▼

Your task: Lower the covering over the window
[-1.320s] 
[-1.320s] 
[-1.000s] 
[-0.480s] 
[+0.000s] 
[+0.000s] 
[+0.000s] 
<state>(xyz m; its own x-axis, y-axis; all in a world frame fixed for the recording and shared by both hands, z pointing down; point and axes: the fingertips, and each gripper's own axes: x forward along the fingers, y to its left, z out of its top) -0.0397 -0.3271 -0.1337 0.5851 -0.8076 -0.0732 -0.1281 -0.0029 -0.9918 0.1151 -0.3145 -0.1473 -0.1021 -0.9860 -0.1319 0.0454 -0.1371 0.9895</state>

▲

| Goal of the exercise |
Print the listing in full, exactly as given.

| Finished task |
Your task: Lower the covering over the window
[-1.320s] 
[-1.320s] 
[-1.000s] 
[-0.480s] 
[+0.000s] 
[+0.000s] 
[+0.000s] 
<state>(xyz m; its own x-axis, y-axis; all in a world frame fixed for the recording and shared by both hands, z pointing down; point and axes: the fingertips, and each gripper's own axes: x forward along the fingers, y to its left, z out of its top) -0.0397 -0.3271 -0.1337 0.5851 -0.8076 -0.0732 -0.1281 -0.0029 -0.9918 0.1151 -0.3145 -0.1473 -0.1021 -0.9860 -0.1319 0.0454 -0.1371 0.9895</state>

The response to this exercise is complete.